Review

Bernard Parmegiani

L’Œil écoute/ Dedans-Dehors

Recollection GRM • 2012

Unmittelbar nach der Gründung trat Bernard Parmegiani 1959 der von Pierre Schaeffer ins Leben gerufenen Groupe de Recherches Musicales (GRM) bei. Jener Gruppe von Komponisten, die sich für eine von den traditionellen Instrumenten und ihren Klängen losgelösten »musique concrète« aussprachen, aber auch die elektro-akustische Musik vorantrieben und denen Editions Mego seit letztem Jahr ein eigenes Sublabel widmet.
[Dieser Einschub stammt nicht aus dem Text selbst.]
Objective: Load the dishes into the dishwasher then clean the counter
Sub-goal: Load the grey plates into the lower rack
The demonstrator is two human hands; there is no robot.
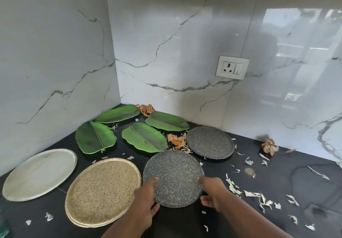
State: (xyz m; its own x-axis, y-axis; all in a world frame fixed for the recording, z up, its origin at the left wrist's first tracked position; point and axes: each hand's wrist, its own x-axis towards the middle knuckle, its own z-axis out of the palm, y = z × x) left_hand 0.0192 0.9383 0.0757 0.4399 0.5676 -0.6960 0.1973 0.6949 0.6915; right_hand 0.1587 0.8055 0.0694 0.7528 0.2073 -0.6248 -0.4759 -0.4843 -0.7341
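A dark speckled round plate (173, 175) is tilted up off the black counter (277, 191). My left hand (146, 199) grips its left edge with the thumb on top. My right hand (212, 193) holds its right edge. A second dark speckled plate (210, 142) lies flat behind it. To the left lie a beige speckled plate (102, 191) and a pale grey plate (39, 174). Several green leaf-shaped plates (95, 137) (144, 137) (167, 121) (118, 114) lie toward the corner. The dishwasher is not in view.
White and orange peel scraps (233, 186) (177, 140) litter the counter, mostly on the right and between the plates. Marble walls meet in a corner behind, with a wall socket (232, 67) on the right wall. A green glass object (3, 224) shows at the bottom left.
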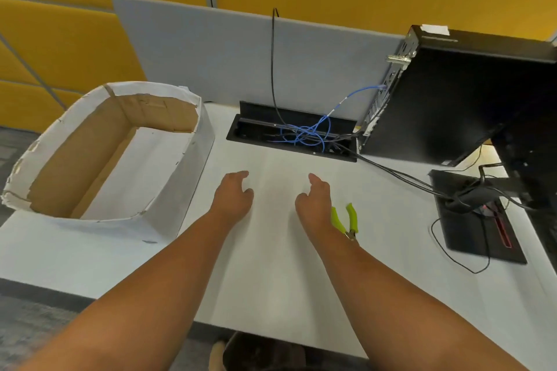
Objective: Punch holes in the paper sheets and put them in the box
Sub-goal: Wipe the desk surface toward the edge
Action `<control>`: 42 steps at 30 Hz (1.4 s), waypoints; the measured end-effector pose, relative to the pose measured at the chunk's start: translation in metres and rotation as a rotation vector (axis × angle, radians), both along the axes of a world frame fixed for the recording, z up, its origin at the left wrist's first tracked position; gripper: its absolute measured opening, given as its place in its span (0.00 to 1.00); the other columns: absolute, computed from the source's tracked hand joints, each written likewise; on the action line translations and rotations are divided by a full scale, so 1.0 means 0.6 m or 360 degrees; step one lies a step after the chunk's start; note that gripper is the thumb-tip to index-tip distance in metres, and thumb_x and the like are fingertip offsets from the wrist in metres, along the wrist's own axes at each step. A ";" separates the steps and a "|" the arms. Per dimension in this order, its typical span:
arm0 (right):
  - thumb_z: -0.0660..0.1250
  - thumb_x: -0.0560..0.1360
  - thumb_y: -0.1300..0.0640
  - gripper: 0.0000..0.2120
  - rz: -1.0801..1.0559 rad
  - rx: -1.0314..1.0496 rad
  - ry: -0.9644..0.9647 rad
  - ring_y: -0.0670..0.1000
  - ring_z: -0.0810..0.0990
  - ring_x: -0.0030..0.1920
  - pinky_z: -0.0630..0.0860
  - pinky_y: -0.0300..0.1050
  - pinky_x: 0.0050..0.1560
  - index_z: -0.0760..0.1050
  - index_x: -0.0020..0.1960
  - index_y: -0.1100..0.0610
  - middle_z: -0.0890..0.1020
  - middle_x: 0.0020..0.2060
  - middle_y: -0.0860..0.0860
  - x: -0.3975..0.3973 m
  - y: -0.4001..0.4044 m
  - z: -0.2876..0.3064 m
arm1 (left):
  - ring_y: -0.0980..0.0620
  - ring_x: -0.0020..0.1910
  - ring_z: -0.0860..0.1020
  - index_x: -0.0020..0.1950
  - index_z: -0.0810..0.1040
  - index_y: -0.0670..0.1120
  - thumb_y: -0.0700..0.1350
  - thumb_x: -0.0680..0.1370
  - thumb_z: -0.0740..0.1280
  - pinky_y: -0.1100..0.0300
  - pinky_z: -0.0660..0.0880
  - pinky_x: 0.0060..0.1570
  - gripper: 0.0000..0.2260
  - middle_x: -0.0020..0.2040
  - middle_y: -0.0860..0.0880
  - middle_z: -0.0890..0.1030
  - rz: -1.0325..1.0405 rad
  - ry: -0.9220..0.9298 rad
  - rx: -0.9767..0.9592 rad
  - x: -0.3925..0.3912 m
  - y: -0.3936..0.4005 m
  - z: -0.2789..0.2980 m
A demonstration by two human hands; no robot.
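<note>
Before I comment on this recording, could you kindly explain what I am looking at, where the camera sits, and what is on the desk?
There is no machine here: a person wears one wide-angle camera on the head, looking forward and down, so you see their own arms. The left hand and right hand hover over the white desk, fingers loosely curled, holding nothing. To the left stands an open cardboard box wrapped in white paper. Just beside the right wrist lies a small plier-like tool with green handles, probably the hole punch. Behind the hands, a black cable tray holds tangled blue cables; a black computer stands at the right. I cannot pick out any loose paper sheets against the white desk.
</note>
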State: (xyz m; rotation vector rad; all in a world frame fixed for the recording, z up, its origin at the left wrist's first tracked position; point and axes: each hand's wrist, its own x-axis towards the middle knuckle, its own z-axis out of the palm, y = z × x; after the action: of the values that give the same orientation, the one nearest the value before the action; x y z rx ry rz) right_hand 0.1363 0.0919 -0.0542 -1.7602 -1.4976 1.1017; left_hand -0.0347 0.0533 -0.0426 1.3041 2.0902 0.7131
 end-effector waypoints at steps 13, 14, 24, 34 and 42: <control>0.53 0.81 0.56 0.30 0.0204 0.0015 -0.0560 0.56 0.43 0.79 0.45 0.49 0.78 0.46 0.79 0.63 0.48 0.79 0.58 0.020 -0.030 -0.123 | 0.43 0.78 0.46 0.78 0.49 0.42 0.49 0.82 0.56 0.45 0.51 0.74 0.28 0.79 0.43 0.47 0.0068 0.0295 -0.0356 -0.058 0.011 -0.102; 0.53 0.82 0.55 0.31 0.0226 0.0023 -0.0640 0.56 0.42 0.79 0.44 0.50 0.78 0.45 0.79 0.64 0.47 0.79 0.58 0.023 -0.029 -0.129 | 0.43 0.78 0.46 0.78 0.48 0.42 0.49 0.82 0.55 0.45 0.50 0.74 0.28 0.79 0.43 0.46 0.0084 0.0315 -0.0384 -0.063 0.013 -0.107; 0.44 0.82 0.44 0.33 0.0321 0.0014 -0.1180 0.59 0.39 0.78 0.37 0.59 0.76 0.42 0.78 0.63 0.42 0.79 0.60 0.012 0.015 -0.157 | 0.41 0.77 0.47 0.78 0.49 0.41 0.43 0.81 0.56 0.43 0.53 0.74 0.28 0.79 0.42 0.46 0.0040 0.0646 -0.0581 -0.092 0.051 -0.136; 0.37 0.80 0.40 0.34 0.0784 0.0248 -0.1230 0.54 0.34 0.78 0.34 0.58 0.76 0.39 0.79 0.59 0.37 0.78 0.54 -0.057 0.057 -0.161 | 0.43 0.78 0.44 0.78 0.48 0.43 0.43 0.80 0.59 0.46 0.50 0.75 0.30 0.79 0.45 0.43 -0.0023 0.0676 -0.0584 -0.113 0.092 -0.146; 0.36 0.78 0.40 0.36 0.0770 0.0340 -0.0997 0.55 0.39 0.79 0.38 0.54 0.77 0.44 0.79 0.60 0.43 0.79 0.55 -0.038 0.122 -0.149 | 0.43 0.78 0.46 0.78 0.50 0.43 0.41 0.81 0.58 0.45 0.51 0.75 0.28 0.79 0.45 0.45 0.0020 0.0729 -0.0529 -0.112 0.097 -0.148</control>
State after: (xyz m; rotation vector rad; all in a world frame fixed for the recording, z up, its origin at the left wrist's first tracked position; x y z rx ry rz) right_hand 0.1134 0.1649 -0.1438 -1.7162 -2.4128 0.5640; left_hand -0.1018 0.1114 -0.1311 1.3514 2.4404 0.0552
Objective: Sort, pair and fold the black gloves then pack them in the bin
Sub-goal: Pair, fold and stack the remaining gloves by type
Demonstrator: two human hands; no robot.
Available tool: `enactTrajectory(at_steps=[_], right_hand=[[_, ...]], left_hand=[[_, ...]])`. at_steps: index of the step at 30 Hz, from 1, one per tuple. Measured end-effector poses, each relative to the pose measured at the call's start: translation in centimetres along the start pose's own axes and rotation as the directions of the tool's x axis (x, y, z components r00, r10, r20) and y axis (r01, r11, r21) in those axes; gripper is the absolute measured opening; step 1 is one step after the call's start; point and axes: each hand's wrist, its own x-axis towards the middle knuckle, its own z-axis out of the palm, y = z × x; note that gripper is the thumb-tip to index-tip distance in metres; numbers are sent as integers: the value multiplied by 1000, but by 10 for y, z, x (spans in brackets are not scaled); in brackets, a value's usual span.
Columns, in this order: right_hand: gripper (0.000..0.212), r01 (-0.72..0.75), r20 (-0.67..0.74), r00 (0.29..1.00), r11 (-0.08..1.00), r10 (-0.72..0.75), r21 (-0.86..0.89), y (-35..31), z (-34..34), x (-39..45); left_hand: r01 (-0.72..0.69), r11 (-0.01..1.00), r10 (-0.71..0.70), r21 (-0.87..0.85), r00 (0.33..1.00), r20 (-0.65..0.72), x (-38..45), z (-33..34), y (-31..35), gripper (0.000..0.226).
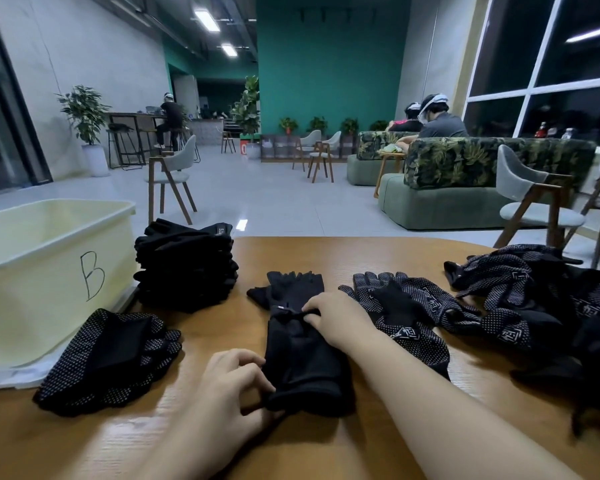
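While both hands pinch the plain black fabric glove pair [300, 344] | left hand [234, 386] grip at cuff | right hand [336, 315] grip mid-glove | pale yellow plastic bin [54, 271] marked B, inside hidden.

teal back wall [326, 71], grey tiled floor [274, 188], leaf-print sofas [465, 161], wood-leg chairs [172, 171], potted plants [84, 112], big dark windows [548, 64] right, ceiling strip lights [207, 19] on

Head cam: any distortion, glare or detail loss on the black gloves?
Head view: wide-angle bending at the edges, where the bin and window frames lean; ceiling-light glare on the floor beyond the table; plain gloves under both hands read near solid black, folds hard to separate; background people soft.
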Motion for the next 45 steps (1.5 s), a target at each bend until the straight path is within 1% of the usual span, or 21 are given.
enactTrajectory(at_steps=[2, 4, 6, 7, 8, 10, 11, 13, 16, 19, 21, 23, 26, 29, 31, 33, 36, 38, 41, 43, 45], right_hand=[[25, -38, -74, 996, 999, 40, 22, -4, -3, -1], [24, -80, -178, 979, 992, 97, 100, -7, -6, -3], [20, -87, -252, 955, 960, 156, 266, -8, -9, -5], [17, -83, -263, 947, 931, 184, 355, -8, -11, -7], [15, -75, -267, 941, 900, 206, 429, -9, -13, -9], [16, -48, -298, 927, 861, 227, 507, -10, -17, -15], [16, -25, -327, 917, 853, 227, 522, -11, -19, -21], [13, 40, -391, 897, 841, 208, 540, -14, -25, -34], [6, 172, -467, 877, 833, 113, 525, -18, -30, -64], [6, 289, -504, 863, 842, -23, 456, -18, -20, -93], [20, 309, -476, 876, 855, -85, 416, -14, -8, -109], [35, 283, -398, 911, 869, -111, 406, -10, 2, -121], [38, 293, -340, 924, 898, -177, 328, -5, 9, -132], [56, 235, -205, 962, 924, -178, 302, -5, 7, -134], [54, 232, -148, 970, 922, -194, 309, -6, 5, -134], [50, 248, -110, 968, 920, -225, 302, -8, 4, -135], [45, 261, -151, 962, 932, -229, 250, -6, 7, -135], [41, 227, -136, 970, 951, -201, 209, -6, 8, -137], [43, 144, -10, 989, 977, -144, 156, -9, 5, -139], [41, 130, 7, 991, 978, -133, 163, -11, 2, -140], [37, 141, 9, 989, 974, -145, 178, -12, 1, -140]], left_hand=[[10, 1000, -10, -10, 999, 46, -1, -2, 4, 39], [11, 1000, -12, 4, 992, 122, -2, -5, 10, 58], [21, 999, -25, 26, 980, 198, -3, -9, 15, 77], [27, 999, -35, 38, 974, 226, -3, -10, 16, 79], [32, 998, -43, 47, 968, 246, -3, -11, 17, 76], [45, 997, -61, 68, 962, 267, -3, -11, 17, 64], [40, 995, -63, 91, 963, 263, -2, -11, 17, 63], [23, 987, -62, 158, 967, 249, -3, -9, 17, 70], [32, 985, -69, 168, 972, 223, -2, -8, 16, 68], [101, 994, -106, 44, 986, 131, -1, -9, 18, 60], [133, 991, -132, -12, 988, 77, -2, -9, 21, 57], [147, 989, -146, -18, 988, 39, -4, -7, 20, 62], [175, 984, -174, -44, 985, 19, -5, -5, 17, 68], [149, 988, -148, -45, 988, 33, -4, -5, 15, 74], [108, 994, -107, -18, 993, 44, -4, -5, 15, 74], [73, 997, -74, 20, 996, 40, -3, -4, 14, 67], [56, 997, -56, 51, 998, 10, -3, -2, 12, 54], [51, 997, -52, 62, 999, 16, -3, -1, 10, 49], [10, 999, -11, 40, 1000, 21, -2, -1, 9, 34], [-28, 999, 27, 28, 999, 22, -3, -2, 11, 24], [-75, 997, 75, 35, 997, 11, -3, -3, 13, 34]])
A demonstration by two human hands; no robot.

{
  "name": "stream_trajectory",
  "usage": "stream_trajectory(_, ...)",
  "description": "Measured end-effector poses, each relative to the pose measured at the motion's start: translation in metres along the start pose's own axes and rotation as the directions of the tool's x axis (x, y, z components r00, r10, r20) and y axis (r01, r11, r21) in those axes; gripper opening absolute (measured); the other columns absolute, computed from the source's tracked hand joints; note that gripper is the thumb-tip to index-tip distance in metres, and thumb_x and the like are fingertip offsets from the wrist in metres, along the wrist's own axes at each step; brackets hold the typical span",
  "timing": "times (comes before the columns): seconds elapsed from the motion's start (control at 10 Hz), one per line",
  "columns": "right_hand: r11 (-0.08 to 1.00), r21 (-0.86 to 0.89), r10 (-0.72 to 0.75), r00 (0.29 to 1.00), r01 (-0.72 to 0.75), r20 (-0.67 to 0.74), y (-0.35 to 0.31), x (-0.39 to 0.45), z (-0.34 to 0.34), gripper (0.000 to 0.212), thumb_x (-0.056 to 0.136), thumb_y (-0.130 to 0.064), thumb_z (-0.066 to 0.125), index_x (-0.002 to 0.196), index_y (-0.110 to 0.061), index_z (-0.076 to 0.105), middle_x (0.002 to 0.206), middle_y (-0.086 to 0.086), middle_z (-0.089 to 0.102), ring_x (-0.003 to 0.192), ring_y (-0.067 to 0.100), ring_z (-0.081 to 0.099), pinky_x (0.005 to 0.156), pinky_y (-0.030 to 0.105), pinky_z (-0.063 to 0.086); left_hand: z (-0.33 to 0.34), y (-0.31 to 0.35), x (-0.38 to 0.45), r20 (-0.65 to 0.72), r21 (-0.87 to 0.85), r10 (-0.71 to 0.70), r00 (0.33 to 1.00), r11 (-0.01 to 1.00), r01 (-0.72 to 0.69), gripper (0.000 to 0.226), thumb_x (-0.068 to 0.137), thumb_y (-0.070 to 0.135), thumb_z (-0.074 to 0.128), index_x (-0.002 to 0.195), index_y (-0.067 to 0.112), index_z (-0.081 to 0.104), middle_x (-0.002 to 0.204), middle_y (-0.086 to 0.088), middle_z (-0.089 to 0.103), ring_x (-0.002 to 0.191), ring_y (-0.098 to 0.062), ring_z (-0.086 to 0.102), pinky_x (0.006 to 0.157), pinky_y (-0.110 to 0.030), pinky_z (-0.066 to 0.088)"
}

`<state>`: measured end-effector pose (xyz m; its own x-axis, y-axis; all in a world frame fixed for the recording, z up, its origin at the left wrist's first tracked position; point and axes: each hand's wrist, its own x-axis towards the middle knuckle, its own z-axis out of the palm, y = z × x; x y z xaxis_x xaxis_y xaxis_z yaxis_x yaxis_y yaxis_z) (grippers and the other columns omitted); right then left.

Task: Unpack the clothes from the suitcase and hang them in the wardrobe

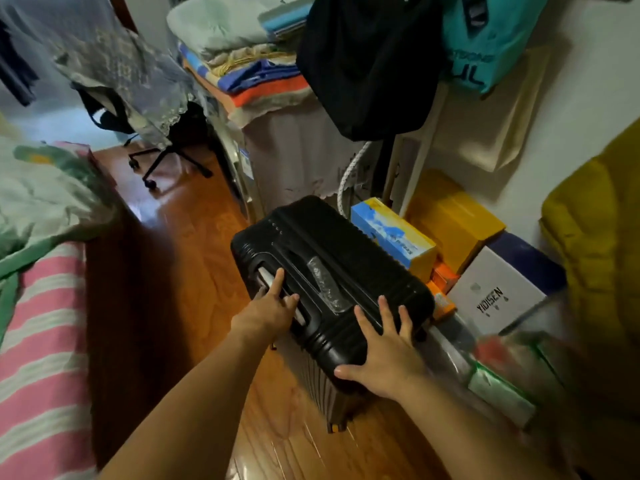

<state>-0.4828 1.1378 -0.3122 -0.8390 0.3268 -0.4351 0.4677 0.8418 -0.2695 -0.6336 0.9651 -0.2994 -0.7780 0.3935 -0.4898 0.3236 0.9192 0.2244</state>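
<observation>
1. The black suitcase (332, 282) is being kept upright on the wooden floor (180, 258), its top face turned up towards the camera. It is closed, so no clothes are yet being reached.

2. It is wedged between the bed (45, 327) on one side and a row of boxes (450, 244) along the wall on the other; the narrow gap is probably why it is being handled from above rather than laid flat where it stands.

3. The left hand (268, 311) is being placed at the pull-handle recess near the top edge. Its fingers (277, 280) are spread and only lightly curled over the silver bar; whether the bar is truly gripped cannot be told.

4. The right hand (381, 355) is being laid flat on the near corner of the case, fingers splayed wide and the thumb hooked round the edge, holding nothing closed in it. This looks like a steadying hold, so that the case is not tipped.

5. The plastic-wrapped carry handle (325, 285) on top is being left untouched between the two hands.

6. The wardrobe is not being shown; the task is judged to be at its very start.
</observation>
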Motion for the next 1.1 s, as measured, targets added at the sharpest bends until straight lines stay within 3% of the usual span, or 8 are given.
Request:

Die dritte Veröffentlichung von Recollection GRM präsentiert zwei längere Stücke von des 75-jährigen Komponisten Parmegiani, der als einer der wichtigsten Vertreter der Akusmatik (Klänge, deren Herkunft nicht identifizierbar ist) gilt. Das Stück »L’Œil écoute« (dt. in etwa: »das Auge hört«) ist 1970 entstanden und ursprünglich Teil eines gleichnamigen Videos. Die Klänge sind hier am Anfang sehr konkret: Züge rattern, Bienen summen, die Radiosender werden verstellt; bis hierher kann man noch aus der Erfahrung schöpfen. Nach einem Drittel driftet das 19-minütige Stück (auf einer CD aus dem Jahre 1997 ist eine Version von 25 Minuten zu hören, was ist mit den 6 Minuten passiert?) in unbekannte Welten. Von nun an wird der Hörer allein gelassen, muss sich eigene Bilder schaffen, das Hören neu erlernen. »Dedans-Dehors« auf der zweiten Seite ist aus dem Jahre 1977 und kontrastiert in 22 Minuten natürliche mit artifiziellen Sounds. Man hört mehr oder weniger eindeutige Bezüge zu den Elementen Wasser, Feuer, Erde und Luft, dargestellt als natürliche Metamorphose, flüssig, fest, gasförmig in einer Bewegung. Dazwischen zwitschern Vögel. Das ist in etwa so als würde der Phoenix bei Sonnenaufgang in der Glut der Morgenröte verbrennen, um dann aus seiner eigenen Asche wieder aufzuerstehen. »Dedans-Dehors« ist pure Mythologie und bezieht genau daraus seine Kraft. – Ein Glück, dass diese Musik nun re-mastered wieder auf Vinyl erhältlich ist.